◆ Work required: Copy every entry exactly as it stands, though any image it holds should stay out of the copy.

- - - - - - -

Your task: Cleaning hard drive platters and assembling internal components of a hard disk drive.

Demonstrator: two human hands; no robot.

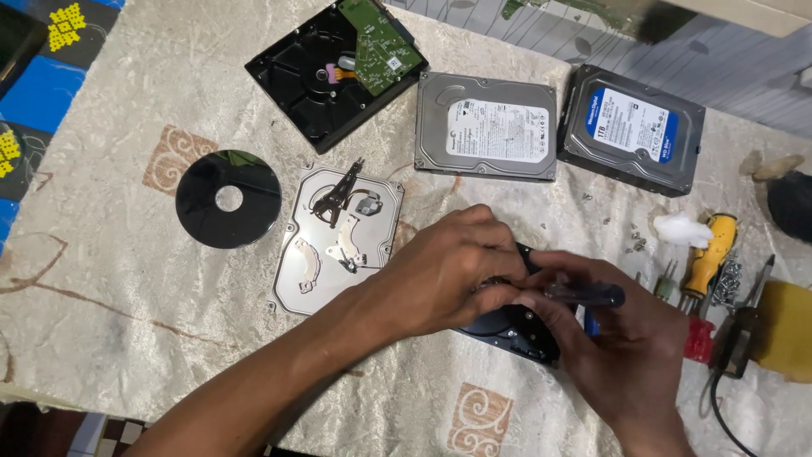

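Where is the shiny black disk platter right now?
In the head view, the platter lies flat on the cloth at the left, just left of the silver drive cover and below the opened black drive.

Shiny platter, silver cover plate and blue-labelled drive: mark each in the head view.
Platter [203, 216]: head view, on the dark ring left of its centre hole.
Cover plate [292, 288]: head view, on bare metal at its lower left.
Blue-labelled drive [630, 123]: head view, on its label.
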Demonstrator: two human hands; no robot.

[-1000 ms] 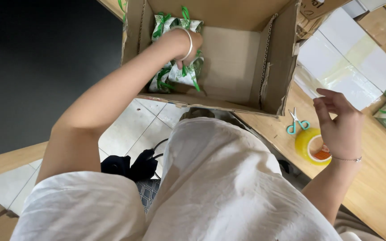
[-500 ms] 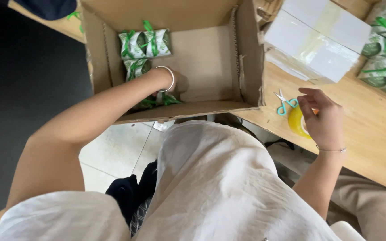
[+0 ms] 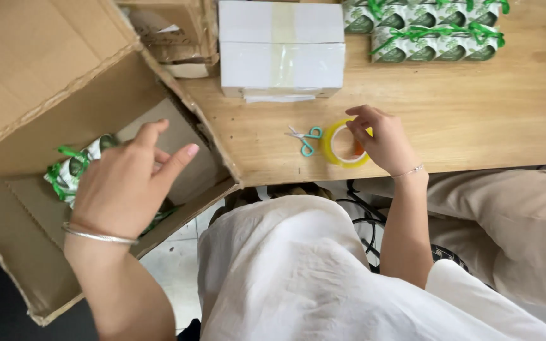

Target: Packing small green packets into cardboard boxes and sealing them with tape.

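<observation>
Cardboard box (image 3: 30, 208) around left hand (image 3: 124, 189); right hand (image 3: 383, 142) on tape roll (image 3: 344, 144) near table edge.

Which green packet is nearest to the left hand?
The packet inside the cardboard box, beside the left hand; the other packets lie across the table.

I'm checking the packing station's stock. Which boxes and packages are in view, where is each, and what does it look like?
Cardboard box: left, open, plain brown; left hand inside it.
Green-and-white packet: in that box, under the left hand, green ribbon.
White box: table top centre, rectangular, sealed with clear tape.
Green-and-white packets: top right, rows tied with green ribbon.
Small brown carton: beside the white box, partly hidden.
</observation>
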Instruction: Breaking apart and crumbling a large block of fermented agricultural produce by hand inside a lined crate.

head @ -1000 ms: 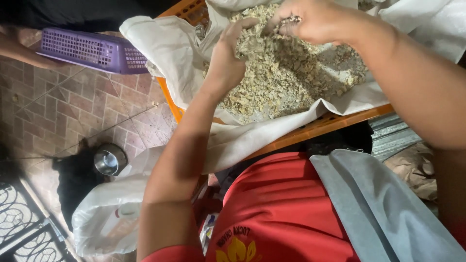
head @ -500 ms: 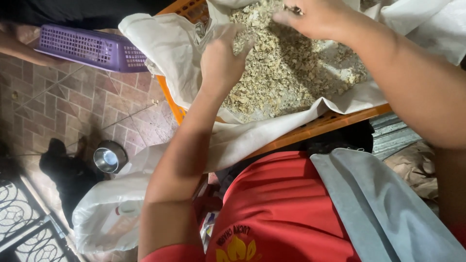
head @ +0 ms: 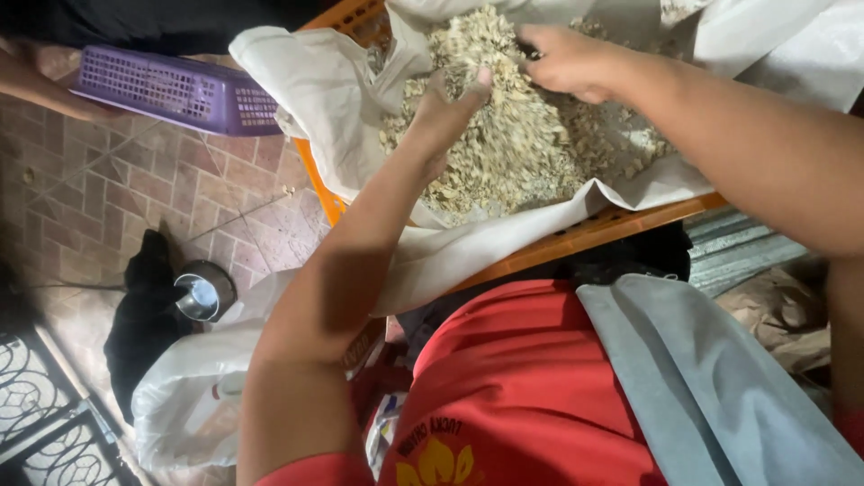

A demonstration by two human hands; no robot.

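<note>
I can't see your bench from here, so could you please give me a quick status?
Left hand and right hand both in the pale chaff pile. Pile on white cloth in orange crate. Nothing blocking.

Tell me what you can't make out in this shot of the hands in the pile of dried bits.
Head view only:
- Right hand: fingertips buried in the pile of dried bits, so its grip is hidden.
- Left hand: seen from the back, palm side hidden.
- Orange crate: mostly covered by the white cloth.
- Purple basket: contents not visible from this angle.

Pale, chaffy shreds, perhaps dried husks, heaped loosely on white cloth.
</note>
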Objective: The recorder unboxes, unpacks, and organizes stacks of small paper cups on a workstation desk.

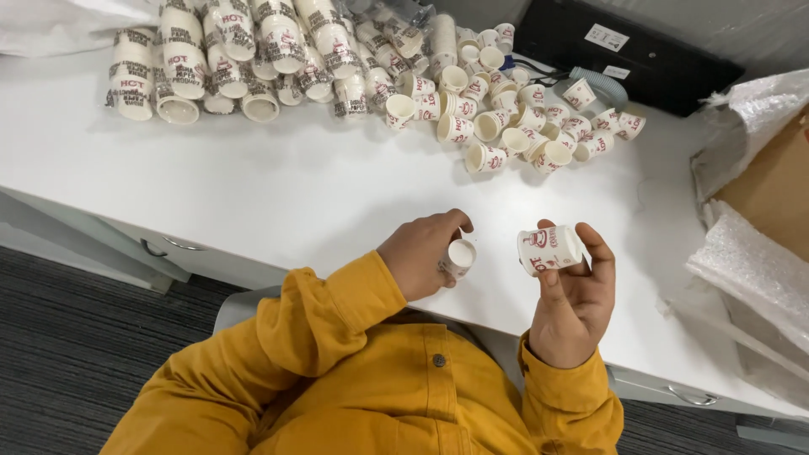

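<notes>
Mid-sorting by the look of it: left hand (419, 253) clenched round one small paper cup (459, 257), right hand (573, 295) grasping another small printed cup (549, 249), both held above the white bench (295, 194). Probably nesting next, rims lined up. Loose pile of cups (514, 118) beyond.

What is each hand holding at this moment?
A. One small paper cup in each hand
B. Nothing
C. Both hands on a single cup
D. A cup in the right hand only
A: the left hand grips a small cup, and the right hand holds another cup, above the white table.
</notes>
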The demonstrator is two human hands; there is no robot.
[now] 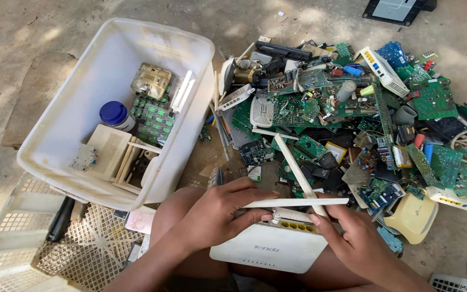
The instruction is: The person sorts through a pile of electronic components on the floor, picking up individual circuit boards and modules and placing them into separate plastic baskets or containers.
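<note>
Router point(268, 246), white, lies across my lap at six o'clock, its long side running nine to three. One antenna point(298, 203) lies flat along that line; another point(298, 172) points up toward eleven. My left hand point(217, 213) pinches the flat antenna's near end, fingers curled; my right hand point(352, 238) grips the hinge end at three.

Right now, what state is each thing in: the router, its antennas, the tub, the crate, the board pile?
White router: on the lap, casing shut, ports facing away.
Flat antenna: folded level, pinched by left hand and right hand.
Second antenna: raised, tilted.
White tub: upright, open, partly filled.
Lattice crate: under the tub, nearly bare.
Circuit board pile: loose on the ground.
</note>
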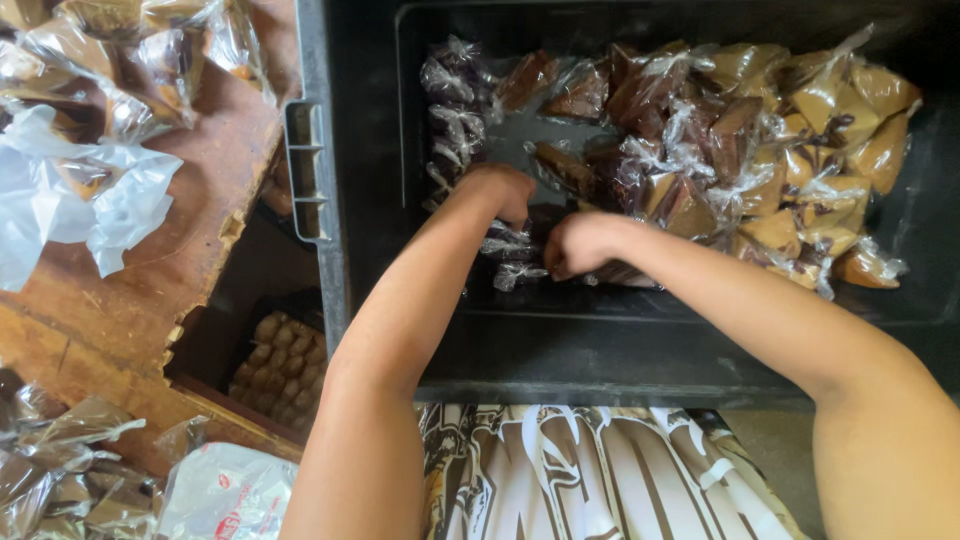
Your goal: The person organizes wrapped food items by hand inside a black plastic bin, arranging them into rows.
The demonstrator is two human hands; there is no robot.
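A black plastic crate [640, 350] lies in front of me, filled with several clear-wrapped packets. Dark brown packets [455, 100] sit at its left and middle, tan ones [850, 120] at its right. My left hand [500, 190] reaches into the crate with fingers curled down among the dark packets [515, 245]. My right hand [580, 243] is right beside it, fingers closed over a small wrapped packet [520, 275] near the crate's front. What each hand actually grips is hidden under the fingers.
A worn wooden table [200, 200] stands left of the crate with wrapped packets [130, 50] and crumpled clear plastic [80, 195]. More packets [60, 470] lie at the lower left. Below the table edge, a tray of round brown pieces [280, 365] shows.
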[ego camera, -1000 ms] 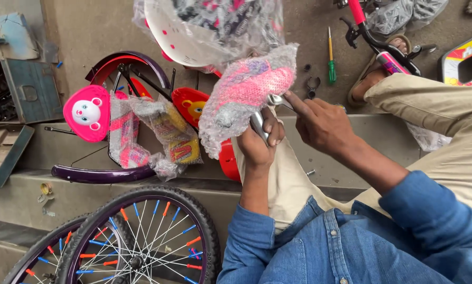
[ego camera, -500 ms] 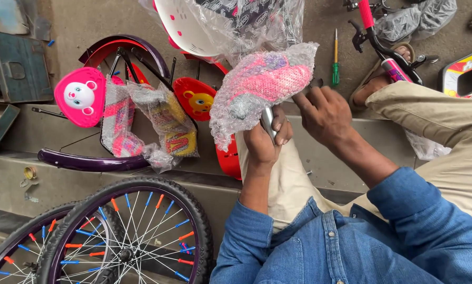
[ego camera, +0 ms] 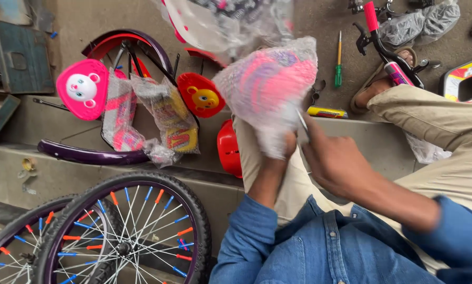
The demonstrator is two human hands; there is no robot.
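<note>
Head view: the left hand grips the lower end of a pink bicycle seat wrapped in clear plastic, held above the lap. The right hand pinches a thin metal part at its base, touching the left.

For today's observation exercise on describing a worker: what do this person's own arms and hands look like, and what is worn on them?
Both arms wear long blue denim sleeves. The left sleeve ends partway up the forearm, with stitched seams showing; the right sleeve ends in a cuff short of the wrist. The left hand and right hand are bare: no gloves. No rings or watch can be made out.
</note>
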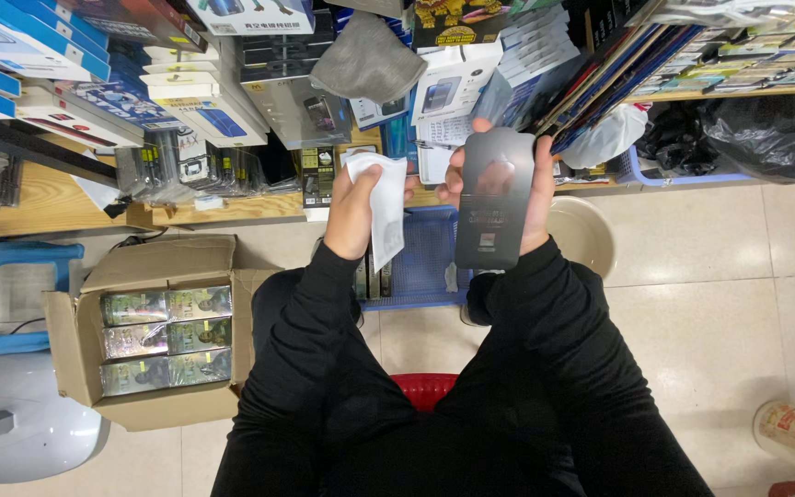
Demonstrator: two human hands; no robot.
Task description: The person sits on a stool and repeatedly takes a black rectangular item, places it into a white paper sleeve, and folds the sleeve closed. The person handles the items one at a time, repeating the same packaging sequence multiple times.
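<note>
Dark flat pack (495, 198) is gripped upright in the right hand (531, 189), with the left hand (353, 210) pinching a white sheet (386, 207) just beside it. Behind them is a blue basket (425, 262). Cardboard box (94, 276) at left holds rows of shiny greenish packs (166, 339). Boxed goods crowd the wooden shelf (39, 198).

Person, seen from above: black long-sleeved top, plain, soft matte fabric, no visible markings. Sleeves end in snug cuffs at both wrists, creased along the forearms. Left hand (353, 207) and right hand (534, 189) bare, no gloves. Dark trousers below.
</note>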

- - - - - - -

◆ Task solution:
Your task: Cleaning hard drive platters and assembling internal components of a hard disk drive.

Demonstrator: two human hands; no robot.


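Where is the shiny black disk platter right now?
In the head view, the platter lies flat on the cloth at the left, just left of the silver drive cover and below the opened black drive.

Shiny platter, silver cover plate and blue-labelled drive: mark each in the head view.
Platter [203, 216]: head view, on the dark ring left of its centre hole.
Cover plate [292, 288]: head view, on bare metal at its lower left.
Blue-labelled drive [630, 123]: head view, on its label.
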Demonstrator: two human hands; no robot.

[-1000 ms] 
[-500 ms] 
[+0 ms] 

Target: Packing small green packets into cardboard boxes and sealing them with tape.

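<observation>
Cardboard box (image 3: 30, 208) around left hand (image 3: 124, 189); right hand (image 3: 383, 142) on tape roll (image 3: 344, 144) near table edge.

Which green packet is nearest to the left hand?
The packet inside the cardboard box, beside the left hand; the other packets lie across the table.

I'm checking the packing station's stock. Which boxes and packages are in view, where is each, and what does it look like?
Cardboard box: left, open, plain brown; left hand inside it.
Green-and-white packet: in that box, under the left hand, green ribbon.
White box: table top centre, rectangular, sealed with clear tape.
Green-and-white packets: top right, rows tied with green ribbon.
Small brown carton: beside the white box, partly hidden.
</observation>
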Instruction: Breaking apart and crumbling a large block of fermented agricultural produce by hand inside a lined crate.

head @ -1000 ms: 
head @ -500 ms: 
head @ +0 ms: 

A demonstration by two human hands; no robot.

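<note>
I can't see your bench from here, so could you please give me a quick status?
Left hand and right hand both in the pale chaff pile. Pile on white cloth in orange crate. Nothing blocking.

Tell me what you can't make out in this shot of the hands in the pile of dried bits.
Head view only:
- Right hand: fingertips buried in the pile of dried bits, so its grip is hidden.
- Left hand: seen from the back, palm side hidden.
- Orange crate: mostly covered by the white cloth.
- Purple basket: contents not visible from this angle.

Pale, chaffy shreds, perhaps dried husks, heaped loosely on white cloth.
</note>
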Objective: The recorder unboxes, unpacks, and organizes stacks of small paper cups on a workstation desk.


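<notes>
Mid-sorting by the look of it: left hand (419, 253) clenched round one small paper cup (459, 257), right hand (573, 295) grasping another small printed cup (549, 249), both held above the white bench (295, 194). Probably nesting next, rims lined up. Loose pile of cups (514, 118) beyond.

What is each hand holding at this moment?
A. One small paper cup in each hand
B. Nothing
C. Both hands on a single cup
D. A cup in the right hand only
A: the left hand grips a small cup, and the right hand holds another cup, above the white table.
</notes>
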The demonstrator is two human hands; there is no robot.
[now] 
The instruction is: The person sorts through a pile of electronic components on the floor, picking up individual circuit boards and modules and placing them into separate plastic baskets or containers.
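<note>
Router point(268, 246), white, lies across my lap at six o'clock, its long side running nine to three. One antenna point(298, 203) lies flat along that line; another point(298, 172) points up toward eleven. My left hand point(217, 213) pinches the flat antenna's near end, fingers curled; my right hand point(352, 238) grips the hinge end at three.

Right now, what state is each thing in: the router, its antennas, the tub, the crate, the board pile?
White router: on the lap, casing shut, ports facing away.
Flat antenna: folded level, pinched by left hand and right hand.
Second antenna: raised, tilted.
White tub: upright, open, partly filled.
Lattice crate: under the tub, nearly bare.
Circuit board pile: loose on the ground.
</note>
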Your goal: The person organizes wrapped food items by hand inside a black plastic bin, arranging them into rows.
The demonstrator is two human hands; there is no robot.
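A black plastic crate [640, 350] lies in front of me, filled with several clear-wrapped packets. Dark brown packets [455, 100] sit at its left and middle, tan ones [850, 120] at its right. My left hand [500, 190] reaches into the crate with fingers curled down among the dark packets [515, 245]. My right hand [580, 243] is right beside it, fingers closed over a small wrapped packet [520, 275] near the crate's front. What each hand actually grips is hidden under the fingers.
A worn wooden table [200, 200] stands left of the crate with wrapped packets [130, 50] and crumpled clear plastic [80, 195]. More packets [60, 470] lie at the lower left. Below the table edge, a tray of round brown pieces [280, 365] shows.
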[ego camera, -1000 ms] 
[ego camera, -500 ms] 
[ego camera, +0 ms] 
The demonstrator is two human hands; there is no robot.
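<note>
Head view: the left hand grips the lower end of a pink bicycle seat wrapped in clear plastic, held above the lap. The right hand pinches a thin metal part at its base, touching the left.

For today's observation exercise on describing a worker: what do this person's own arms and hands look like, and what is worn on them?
Both arms wear long blue denim sleeves. The left sleeve ends partway up the forearm, with stitched seams showing; the right sleeve ends in a cuff short of the wrist. The left hand and right hand are bare: no gloves. No rings or watch can be made out.
</note>
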Demonstrator: two human hands; no robot.
Task description: The person sits on a stool and repeatedly takes a black rectangular item, places it into a white paper sleeve, and folds the sleeve closed. The person handles the items one at a time, repeating the same packaging sequence multiple times.
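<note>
Dark flat pack (495, 198) is gripped upright in the right hand (531, 189), with the left hand (353, 210) pinching a white sheet (386, 207) just beside it. Behind them is a blue basket (425, 262). Cardboard box (94, 276) at left holds rows of shiny greenish packs (166, 339). Boxed goods crowd the wooden shelf (39, 198).

Person, seen from above: black long-sleeved top, plain, soft matte fabric, no visible markings. Sleeves end in snug cuffs at both wrists, creased along the forearms. Left hand (353, 207) and right hand (534, 189) bare, no gloves. Dark trousers below.
</note>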

Nothing further is required of this output.